On Tue, Oct 21, 2008 at 3:02 PM, Justin Bailey <[EMAIL PROTECTED]> wrote:
> On Tue, Oct 21, 2008 at 11:43 AM, Luke Palmer <[EMAIL PROTECTED]> wrote:
>> Hi, I need a rather strange data structure, and I can't find any
>> existing implementations or think of a way to implement it.  It's a
>> "multiqueue", basically a map of queues.  The trick is that it should
>> be lazy in its spine and still support efficient access.  For example,
>> the following should hold:
>>
>
> This doesn't answer your question, but how is a Map of queues not
> "spine-lazy"? I'm mostly looking to understand that term.

Well, first, my question was highly malformed.  I actually just want a
spine lazy map of lists; queues were not what I wanted.

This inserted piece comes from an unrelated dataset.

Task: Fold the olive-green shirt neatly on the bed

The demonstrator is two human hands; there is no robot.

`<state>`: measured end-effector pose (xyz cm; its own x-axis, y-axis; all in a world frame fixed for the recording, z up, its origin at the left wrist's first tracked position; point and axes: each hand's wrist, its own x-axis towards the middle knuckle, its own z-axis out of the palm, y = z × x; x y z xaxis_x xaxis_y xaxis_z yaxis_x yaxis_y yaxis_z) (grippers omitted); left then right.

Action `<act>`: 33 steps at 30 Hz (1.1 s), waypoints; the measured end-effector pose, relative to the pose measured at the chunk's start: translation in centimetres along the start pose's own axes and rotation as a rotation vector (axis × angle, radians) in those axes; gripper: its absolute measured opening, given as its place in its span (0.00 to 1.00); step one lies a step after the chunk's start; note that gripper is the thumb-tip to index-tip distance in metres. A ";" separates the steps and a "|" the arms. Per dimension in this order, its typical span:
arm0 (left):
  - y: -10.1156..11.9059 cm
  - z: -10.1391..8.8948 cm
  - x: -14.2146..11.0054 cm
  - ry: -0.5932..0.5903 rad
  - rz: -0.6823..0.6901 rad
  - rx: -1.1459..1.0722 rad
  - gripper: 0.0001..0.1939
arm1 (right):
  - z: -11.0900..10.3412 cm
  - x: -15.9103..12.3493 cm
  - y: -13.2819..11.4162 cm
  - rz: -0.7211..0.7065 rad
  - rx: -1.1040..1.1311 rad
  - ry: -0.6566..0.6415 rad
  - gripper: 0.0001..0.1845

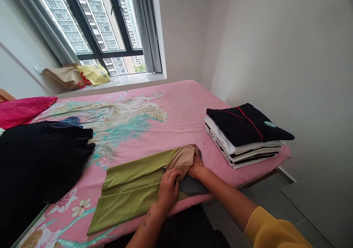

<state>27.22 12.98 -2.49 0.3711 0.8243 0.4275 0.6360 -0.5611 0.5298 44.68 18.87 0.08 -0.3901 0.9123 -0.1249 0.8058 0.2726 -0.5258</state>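
A green, tan and grey shirt (129,192) lies partly folded on the front edge of the bed, its straight green hem to the left. My left hand (168,189) rests on it with curled fingers, pinching the edge of the tan part. Just to the right, my right hand (196,166) grips the same tan cloth from its far side, with some fingers hidden by the fabric. Grey cloth shows beneath my right wrist.
Right of the shirt stands a stack of folded white and black clothes (237,154), topped by a black garment with red stripes (248,124). Dark clothes (41,159) lie heaped at left beside a red pillow (24,110). Bags (95,75) sit on the windowsill.
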 end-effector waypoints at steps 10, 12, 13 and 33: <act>0.0 0.1 -0.2 0.031 0.088 0.048 0.15 | 0.6 -0.4 1.5 0.311 -0.377 0.200 0.39; 0.0 0.1 -0.2 0.036 0.104 0.061 0.15 | 0.4 -0.3 1.7 0.348 -0.405 0.191 0.38; 0.0 0.1 -0.3 0.033 0.111 0.070 0.15 | 0.2 -0.4 1.8 0.370 -0.420 0.183 0.38; 2.8 0.1 5.7 0.122 -0.306 -0.175 0.06 | 1.6 -4.8 -0.3 0.035 -0.322 0.227 0.33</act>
<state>31.18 16.14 1.37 0.0915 0.9468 0.3084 0.5759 -0.3030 0.7593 45.62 13.93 -0.52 -0.2807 0.9572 0.0704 0.9294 0.2894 -0.2291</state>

Data.Map is strict in its keys, meaning rougly that you cannot store
infinitely many keys in a map.  So:

  foldr (\x x -> Map.insert x x) Map.empty [0..]  =  _|_

I.e. if you take this map that maps every natural to itself and try to
do anything with it, you will get an infinite loop (or stack overflow,
or whatever).

On the other hand, the "map" type [(k,v)] *is* spine lazy, because, for example:

  lookup 42 [ (x,x) | x <- [0..] ]  = Just 42

It's just not very efficient.  I'm basically looking for a version of
the above which has a logarithmic lookup time.

The best I've come up with so far is a binary search tree where the
most recently inserted thing is at the root.  It's not balanced,
because balancing would make it strict (as far as I can tell).  So
it's only logarithmic time sometimes.